Re: Removing vacuum_cleanup_index_scale_factor

From: Peter Geoghegan <pg(at)bowt(dot)ie>
To: Tom Lane <tgl(at)sss(dot)pgh(dot)pa(dot)us>
Cc: Masahiko Sawada <sawada(dot)mshk(at)gmail(dot)com>, PostgreSQL Hackers <pgsql-hackers(at)lists(dot)postgresql(dot)org>
Subject: Re: Removing vacuum_cleanup_index_scale_factor
Date: 2021-03-08 22:35:03
Message-ID: CAH2-Wznw+Cc=DXctr21rWFh+CiCcAUn+Q+Hkw=xKbGiYRZrNYA@mail.gmail.com
Views: Raw Message | Whole Thread | Download mbox | Resend email
Thread:
Lists: pgsql-hackers

On Mon, Mar 8, 2021 at 1:38 PM Tom Lane <tgl(at)sss(dot)pgh(dot)pa(dot)us> wrote:
> As you say, the history here is a bit convoluted, but it seems like
> a good principle to avoid interconnections between VACUUM and ANALYZE
> as much as we can. I haven't been paying enough attention to this
> thread to have more insight than that.

The attached patch does what I proposed earlier today: it teaches
do_analyze_rel() to always set pg_class.reltuples for indexes when it
would do the same thing for the heap/table relation already. It's now
uniform in that sense.

Also included is a patch that removes the
vacuum_cleanup_index_scale_factor mechanism for triggering an index
scan during VACUUM -- that's what the second patch does (this depends
on the first patch, really).

Do you think that a backpatch to Postgres 13 for both of these patches
would be acceptable? There are two main concerns that I have in mind
here, both of which are only issues in Postgres 13:

1. Arguably the question of skipping scanning the index should have been
considered by the autovacuum_vacuum_insert_scale_factor patch when it
was committed for Postgres 13 -- but it wasn't. There is a regression
that was tied to autovacuum_vacuum_insert_scale_factor in Postgres 13
by Mark Callaghan:

https://smalldatum.blogspot.com/2021/01/insert-benchmark-postgres-is-still.html

The blog post says: "Updates - To understand the small regression
mentioned above for the l.i1 test (more CPU & write IO) I repeated the
test with 100M rows using 2 configurations: one disabled index
deduplication and the other disabled insert-triggered autovacuum.
Disabling index deduplication had no effect and disabling
insert-triggered autovacuum resolves the regression."

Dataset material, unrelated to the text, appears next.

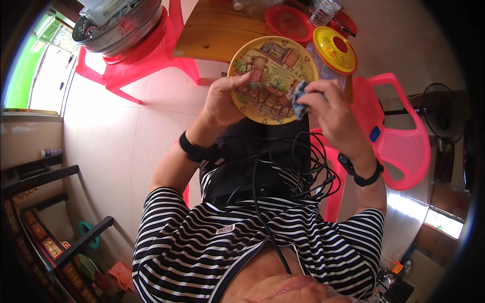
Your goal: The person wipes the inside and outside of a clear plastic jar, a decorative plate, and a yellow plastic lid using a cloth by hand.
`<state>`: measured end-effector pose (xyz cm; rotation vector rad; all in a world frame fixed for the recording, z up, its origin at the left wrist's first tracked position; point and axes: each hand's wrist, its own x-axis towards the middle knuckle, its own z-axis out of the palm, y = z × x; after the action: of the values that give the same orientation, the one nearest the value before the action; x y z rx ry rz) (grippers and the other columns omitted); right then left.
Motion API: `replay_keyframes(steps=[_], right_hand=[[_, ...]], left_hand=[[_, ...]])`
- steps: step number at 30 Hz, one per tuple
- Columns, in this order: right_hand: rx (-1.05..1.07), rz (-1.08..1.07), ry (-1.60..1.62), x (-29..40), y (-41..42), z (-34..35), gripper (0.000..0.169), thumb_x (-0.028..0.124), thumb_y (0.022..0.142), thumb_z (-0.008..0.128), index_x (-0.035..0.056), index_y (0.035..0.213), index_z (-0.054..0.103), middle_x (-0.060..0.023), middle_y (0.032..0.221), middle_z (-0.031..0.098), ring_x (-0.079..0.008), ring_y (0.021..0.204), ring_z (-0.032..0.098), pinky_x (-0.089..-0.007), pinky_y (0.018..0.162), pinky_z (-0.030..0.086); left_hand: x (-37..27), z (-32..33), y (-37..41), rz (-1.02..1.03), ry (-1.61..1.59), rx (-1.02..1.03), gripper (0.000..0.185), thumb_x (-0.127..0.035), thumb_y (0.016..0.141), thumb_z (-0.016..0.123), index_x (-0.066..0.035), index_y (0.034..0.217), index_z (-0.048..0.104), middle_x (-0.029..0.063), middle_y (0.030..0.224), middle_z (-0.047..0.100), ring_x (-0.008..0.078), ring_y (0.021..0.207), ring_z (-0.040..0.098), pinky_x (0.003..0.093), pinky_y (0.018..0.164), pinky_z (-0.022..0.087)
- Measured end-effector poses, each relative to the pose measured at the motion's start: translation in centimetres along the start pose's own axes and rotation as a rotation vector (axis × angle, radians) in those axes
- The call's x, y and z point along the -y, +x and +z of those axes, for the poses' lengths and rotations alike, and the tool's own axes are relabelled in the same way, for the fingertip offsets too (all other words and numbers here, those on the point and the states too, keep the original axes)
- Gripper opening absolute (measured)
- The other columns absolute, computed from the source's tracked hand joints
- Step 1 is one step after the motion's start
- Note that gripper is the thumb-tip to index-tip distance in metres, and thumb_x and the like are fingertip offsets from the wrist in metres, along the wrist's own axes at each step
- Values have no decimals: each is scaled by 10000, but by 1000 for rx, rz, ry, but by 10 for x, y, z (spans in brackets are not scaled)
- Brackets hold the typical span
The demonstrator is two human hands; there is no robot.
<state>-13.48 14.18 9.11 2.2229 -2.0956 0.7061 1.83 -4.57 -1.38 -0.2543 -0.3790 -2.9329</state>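
A round yellow-rimmed lid or tin (pixel 271 85) printed with teddy bears is held up over my lap, its printed face towards the camera. My left hand (pixel 227 98) grips its left edge, thumb on top and the other fingers hidden beneath. In my right hand (pixel 329 110) is a crumpled blue cloth (pixel 299 100), pinched between the fingers against the right part of the printed face. Whether the round thing is a lid or a whole tin cannot be told.
Ahead stands a wooden table (pixel 212 30) with a red plate (pixel 289 23), a yellow round lid (pixel 335 50) and a plastic bottle (pixel 325 13). A pink chair (pixel 151 57) bears a metal basin (pixel 121 30). Another pink chair (pixel 403 147) is at right. Black cable coils (pixel 322 166) lie over my lap.
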Motion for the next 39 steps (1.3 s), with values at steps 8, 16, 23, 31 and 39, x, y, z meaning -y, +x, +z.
replay_keyframes(steps=[8,16,23,31,39], right_hand=[[-393,65,-5,-6,14,4,420,-142,721,649,70,1083,662,-87,1035,528,-253,943,548,-346,800,486],[-213,-49,-48,9,31,14,422,-15,673,742,77,1076,659,-82,1026,536,-271,950,536,-361,807,470],[-319,166,48,-2,21,10,354,15,724,750,67,1051,624,-79,1003,552,-269,944,563,-373,806,483],[-431,460,294,-5,3,21,299,137,857,730,32,1090,573,-63,981,584,-164,905,579,-302,801,485],[-341,731,839,-3,-15,39,269,189,919,680,31,1102,562,-2,983,576,-66,920,520,-229,815,446]], left_hand=[[25,30,0,-82,432,-202,432,-175,969,564,24,1339,464,119,1223,599,199,1116,593,352,973,473],[28,24,-4,-158,884,-133,383,-160,996,530,-8,1344,487,45,1204,588,108,1102,541,278,976,436],[24,32,-6,-65,557,-163,439,-199,982,557,22,1352,474,95,1245,596,161,1123,571,322,981,458],[22,27,-11,97,447,-267,427,-256,958,575,13,1285,515,110,1124,624,195,1038,609,357,925,502],[19,41,-7,266,309,-289,452,-242,966,546,17,1322,444,148,1191,585,300,1094,597,429,942,504]])
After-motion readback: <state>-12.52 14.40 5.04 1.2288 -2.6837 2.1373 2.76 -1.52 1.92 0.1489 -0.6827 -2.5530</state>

I think that this regression is almost entirely explainable by the
need to unnecessarily scan indexes for autovacuum VACUUMs that just
need to set the visibility map. This issue is basically avoidable,
just by removing the vacuum_cleanup_index_scale_factor cleanup-only
VACUUM criteria (per my second patch).

2. I fixed a bug in nbtree deduplication btvacuumcleanup() stats in
commit 48e12913. This fix still left things in kind of a bad state:
there are still cases where the btvacuumcleanup()-only VACUUM case
will set pg_class.reltuples to a value that is significantly below
what it should be (it all depends on how effective deduplication is
with the data). These remaining cases are effectively fixed by the
second patch.

I probably should have made btvacuumcleanup()-only VACUUMs set
"stats->estimate_count = true" when I was working on the fix that
became commit 48e12913. Purely because my approach was inherently
approximate with posting list tuples, and so shouldn't be trusted for
anything important (num_index_tuples is suitable for VACUUM VERBOSE
output only in affected cases). I didn't set "stats->estimate_count =
true" in affected cases because I was worried about unforeseen
consequences. But this seems defensible now, all things considered.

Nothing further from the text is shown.